In Europe, for a long time, Halloween was known as a typically American event. This is changing rapidly now, but the reason why it took so long for Halloween to invade the European holiday calendar was the plethora of other festivals that satisfy the all-too-human need for dressing-up and sweet treats.
In Belgium and The Netherlands, there is the Feast of Saint Martin (“Sint-Maartenfeest”), another one of those “secular Saint” festivals, like Saint Nicholas (“Sinterklaas”). On 11 November or the eve thereof, children, dressed their best, parade through the towns with lanterns made of paper or a beet lit from within by a candle. They go door to door, singing for candy, fruit of small change.
In the same region, on 6 January or the Feast of the Three Kings (“Driekoningen”), children dress up as kings, with sheets, cardboard bishop’s miters and staffs, and a star that turns on the end of a long stick. Again they go from door to door singing for candy or money. And again the origin is Christian (it is the Feast of the Epiphany, when Jesus was revealed to the Three Wise Men), but just like the Feasts of Saints Martin and Nicholas, it has become secularized as a fun children’s festival.

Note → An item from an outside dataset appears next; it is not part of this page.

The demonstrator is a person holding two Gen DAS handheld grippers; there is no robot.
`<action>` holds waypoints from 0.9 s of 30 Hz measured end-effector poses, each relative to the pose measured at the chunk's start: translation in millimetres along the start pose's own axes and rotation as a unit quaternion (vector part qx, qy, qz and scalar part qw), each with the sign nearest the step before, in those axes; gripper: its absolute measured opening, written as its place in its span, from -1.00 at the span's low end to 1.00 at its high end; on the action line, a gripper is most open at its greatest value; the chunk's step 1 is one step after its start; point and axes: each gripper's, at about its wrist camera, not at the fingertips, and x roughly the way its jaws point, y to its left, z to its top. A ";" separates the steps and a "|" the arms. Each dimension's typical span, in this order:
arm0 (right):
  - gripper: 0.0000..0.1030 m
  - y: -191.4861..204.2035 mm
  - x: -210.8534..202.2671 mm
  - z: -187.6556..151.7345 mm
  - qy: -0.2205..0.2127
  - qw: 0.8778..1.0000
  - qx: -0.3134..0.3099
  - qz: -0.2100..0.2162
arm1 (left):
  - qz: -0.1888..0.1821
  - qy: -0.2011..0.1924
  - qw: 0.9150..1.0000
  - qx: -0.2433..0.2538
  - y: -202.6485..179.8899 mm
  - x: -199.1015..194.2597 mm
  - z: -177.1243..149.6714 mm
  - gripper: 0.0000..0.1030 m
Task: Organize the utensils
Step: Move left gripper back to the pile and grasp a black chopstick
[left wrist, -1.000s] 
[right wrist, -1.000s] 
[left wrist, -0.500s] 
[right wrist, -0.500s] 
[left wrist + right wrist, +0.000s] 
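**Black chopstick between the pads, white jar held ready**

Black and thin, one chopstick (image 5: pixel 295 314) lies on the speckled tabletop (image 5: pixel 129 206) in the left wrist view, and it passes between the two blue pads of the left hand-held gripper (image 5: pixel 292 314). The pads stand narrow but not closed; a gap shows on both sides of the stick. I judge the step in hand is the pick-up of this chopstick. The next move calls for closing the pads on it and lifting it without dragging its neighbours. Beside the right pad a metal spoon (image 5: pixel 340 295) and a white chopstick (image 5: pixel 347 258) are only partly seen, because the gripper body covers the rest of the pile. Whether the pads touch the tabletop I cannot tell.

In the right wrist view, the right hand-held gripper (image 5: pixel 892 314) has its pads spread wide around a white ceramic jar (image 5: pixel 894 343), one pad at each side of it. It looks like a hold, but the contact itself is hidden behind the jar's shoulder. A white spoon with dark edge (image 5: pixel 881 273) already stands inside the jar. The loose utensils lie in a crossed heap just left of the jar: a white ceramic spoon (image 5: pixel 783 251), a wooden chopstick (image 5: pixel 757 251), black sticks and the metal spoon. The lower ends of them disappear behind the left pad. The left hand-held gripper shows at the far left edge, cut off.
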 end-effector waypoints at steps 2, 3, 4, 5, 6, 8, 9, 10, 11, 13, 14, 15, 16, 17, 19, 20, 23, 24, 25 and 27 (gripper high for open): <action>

It’s not just the children who get to have all the fun. Carnival, which is also of Christian origin (in the Middle Ages it was a culinary pig-out before the 40 fasting days of Lent, a kind of anti-Lent), will be celebrated from 18 to 20 February in Rio de Janeiro and New Orleans’ (yes, we’re talking about Mardi Gras). But it is also the occasion for much merriment in Europe, from the fancy event in Venice, Italy to costume parties in the primary schools in the Lower Countries and party parties for the adults in general.
Then there are many smaller festivals. A good example is the Sorcerers’ Feast (“Fete des Sorcieres”) in Chalindrey, France, this year on 28-29 October, which makes a statement against the commercialization of Halloween.
Another reason why Halloween was slow to catch on in Europe is its relation to All-Hallows/All-Saints’ and All-Souls’. In the past, which was deeply Christian, the idea of making fun and earning some cash (for the kids) and the big bucks (for the retailers) so close to those solemn holidays seemed rather blasphemous. Probably the fact that the present European generation has all but jettisoned religion (see for instance, the numbers on previously very catholic Belgium), has removed a big obstacle to the rising popularity of Halloween.
Halloween has taken Europe by storm, unfortunately in its most blatant commercial form, but it’s there to stay.